> Work task
The result should be the full listing copied exactly, with no pictures in it.
Start of Collected material
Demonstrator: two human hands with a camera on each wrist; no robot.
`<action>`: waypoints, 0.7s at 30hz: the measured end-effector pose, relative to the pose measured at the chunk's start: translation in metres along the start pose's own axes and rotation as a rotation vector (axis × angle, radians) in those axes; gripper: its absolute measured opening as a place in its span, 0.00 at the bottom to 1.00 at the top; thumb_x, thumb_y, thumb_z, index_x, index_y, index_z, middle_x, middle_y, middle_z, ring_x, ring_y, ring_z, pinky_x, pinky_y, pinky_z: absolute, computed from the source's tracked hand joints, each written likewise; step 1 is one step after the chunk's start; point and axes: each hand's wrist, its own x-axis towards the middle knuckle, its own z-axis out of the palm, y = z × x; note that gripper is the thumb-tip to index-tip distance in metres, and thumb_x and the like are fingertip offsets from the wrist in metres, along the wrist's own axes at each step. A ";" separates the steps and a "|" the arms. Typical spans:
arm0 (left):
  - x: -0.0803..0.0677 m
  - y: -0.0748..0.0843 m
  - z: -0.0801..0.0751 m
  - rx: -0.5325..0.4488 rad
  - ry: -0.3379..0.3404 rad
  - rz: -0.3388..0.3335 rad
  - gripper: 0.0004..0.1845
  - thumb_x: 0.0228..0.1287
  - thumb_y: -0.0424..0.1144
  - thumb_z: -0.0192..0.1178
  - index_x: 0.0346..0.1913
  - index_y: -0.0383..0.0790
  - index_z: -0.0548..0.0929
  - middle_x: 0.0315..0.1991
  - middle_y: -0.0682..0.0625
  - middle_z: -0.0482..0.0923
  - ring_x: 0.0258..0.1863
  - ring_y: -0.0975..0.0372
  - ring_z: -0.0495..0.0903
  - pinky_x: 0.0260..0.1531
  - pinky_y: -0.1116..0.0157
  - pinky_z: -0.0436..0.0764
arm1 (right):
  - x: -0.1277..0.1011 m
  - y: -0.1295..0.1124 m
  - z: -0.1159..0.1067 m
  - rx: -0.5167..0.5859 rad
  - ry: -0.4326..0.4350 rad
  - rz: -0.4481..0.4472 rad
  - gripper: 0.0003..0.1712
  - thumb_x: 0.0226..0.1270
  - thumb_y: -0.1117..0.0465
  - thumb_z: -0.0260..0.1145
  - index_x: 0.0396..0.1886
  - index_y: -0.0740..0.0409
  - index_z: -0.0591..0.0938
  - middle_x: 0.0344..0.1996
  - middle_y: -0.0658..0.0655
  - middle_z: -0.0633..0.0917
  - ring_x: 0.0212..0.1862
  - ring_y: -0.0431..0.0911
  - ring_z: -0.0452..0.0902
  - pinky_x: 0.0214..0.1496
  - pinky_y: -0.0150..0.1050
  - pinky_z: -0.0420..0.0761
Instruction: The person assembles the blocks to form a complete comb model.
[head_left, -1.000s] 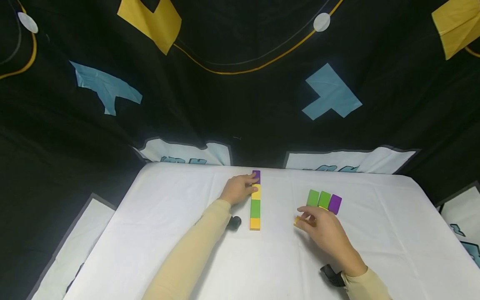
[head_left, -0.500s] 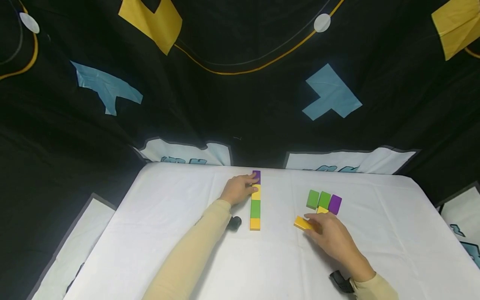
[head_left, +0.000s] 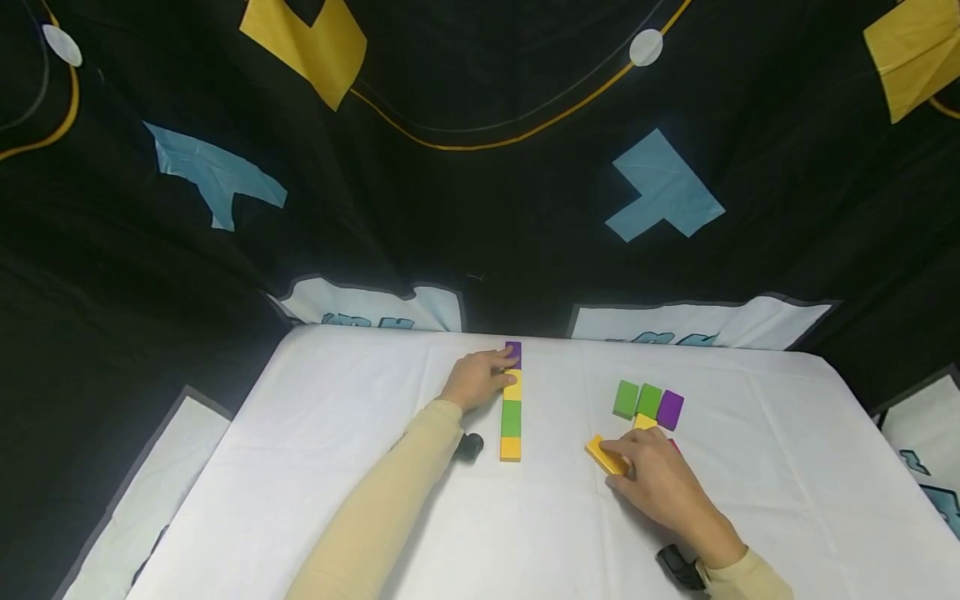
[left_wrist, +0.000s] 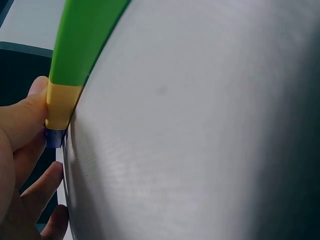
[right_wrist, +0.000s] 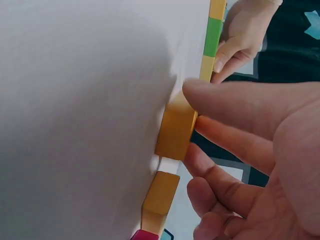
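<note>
Right hand (head_left: 660,479) pinches a yellow block (head_left: 606,455), long axis slanting left-away; left hand (head_left: 476,377), fingers straight, touches the block row (head_left: 512,402) running straight away; loose blocks (head_left: 648,402) lie beyond.

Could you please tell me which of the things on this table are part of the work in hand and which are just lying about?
In hand:
- row of blocks, steadied by the left hand
- yellow block, held by the right hand

Lying about:
- two green blocks
- purple block
- second yellow block
- white table
</note>
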 end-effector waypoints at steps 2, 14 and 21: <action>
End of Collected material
> Solution to the exercise
Demonstrator: two human hands with a camera on each wrist; no robot.
`<action>`: waypoints, 0.7s at 30hz: the measured end-effector pose, relative to the pose measured at the chunk's start: translation in metres along the start pose's own axes and rotation as a rotation vector (axis × angle, radians) in those axes; gripper: its absolute measured opening as a place in its span, 0.00 at the bottom to 1.00 at the top; thumb_x, thumb_y, thumb_z, index_x, index_y, index_z, middle_x, middle_y, middle_z, ring_x, ring_y, ring_z, pinky_x, pinky_y, pinky_z: absolute, computed from the source's tracked hand joints, each written likewise; step 1 is one step after the chunk's start; point and axes: each hand's wrist, its own x-axis towards the middle knuckle, its own z-axis out of the palm, y = z × x; note that gripper is the thumb-tip to index-tip distance in metres, and thumb_x and the like are fingertip offsets from the wrist in metres, along the wrist's own axes at each step. A ";" separates the steps and a "|" the arms. Typical spans:
arm0 (left):
  - x: -0.0803..0.0677 m
  - y: -0.0748..0.0843 m
  - z: -0.0801..0.0751 m
  - rx: -0.5325..0.4488 rad
  - ry: -0.3379..0.3404 rad
  - rz: -0.3388..0.3335 rad
  - gripper: 0.0004..0.1845
  - thumb_x: 0.0228..0.1287
  - thumb_y: -0.0424..0.1144
  - thumb_z: -0.0192..0.1178
  - index_x: 0.0346..0.1913
  - index_y: -0.0383..0.0790
  - index_z: -0.0548..0.0929
  - middle_x: 0.0315..0.1991
  - middle_y: -0.0682..0.0625
  - middle_z: -0.0482..0.0923
  - ring_x: 0.0258..0.1863
  - ring_y: -0.0975..0.0372
  - ring_z: -0.0495..0.0903
  - pinky_x: 0.0260..0.1531
  - pinky_y: -0.1116..0.0157
  - pinky_z: -0.0436..0.0764
arm1 (right):
  - x: -0.1277..0.1011 m
  - y: -0.1295..0.1124 m
  - z: -0.1159..0.1067 m
  - rx: -0.5167..0.5859 rad
  - ry: -0.4326..0.4350 rad
  - rz: -0.4481..0.4472 rad
  - gripper: 0.0003..0.1712
  - thumb_x: 0.0226..0.1270
  - thumb_y: -0.1117..0.0465
  - thumb_z: -0.0260..0.1145
  - index_x: 0.0396..0.1886
  - index_y: -0.0740..0.0409
  - index_z: -0.0591..0.0938
  - middle_x: 0.0344..0.1996
  - middle_y: -0.0658..0.0655
  - middle_z: -0.0633..0.0917
  - ring_x: 0.0212..0.1862
  - ring_y: -0.0431..0.0911
  - ring_z: -0.0452..0.0902
  - pinky_x: 0.0214..0.1496
  - pinky_y: -0.0150..0.1050
  - pinky_z: -0.0420..0.0761
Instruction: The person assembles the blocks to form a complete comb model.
[head_left, -1.000s] 
[head_left, -0.500s] 
[head_left, +0.000s] 
[left_wrist, +0.000s] 
[right_wrist, +0.000s] 
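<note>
Right hand (head_left: 660,479) pinches a yellow block (head_left: 606,455), long axis slanting left-away; left hand (head_left: 476,377), fingers straight, touches the block row (head_left: 512,402) running straight away; loose blocks (head_left: 648,402) lie beyond.

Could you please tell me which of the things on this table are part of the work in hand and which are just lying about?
In hand:
- row of blocks, steadied by the left hand
- yellow block, held by the right hand

Lying about:
- two green blocks
- purple block
- second yellow block
- white table
</note>
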 end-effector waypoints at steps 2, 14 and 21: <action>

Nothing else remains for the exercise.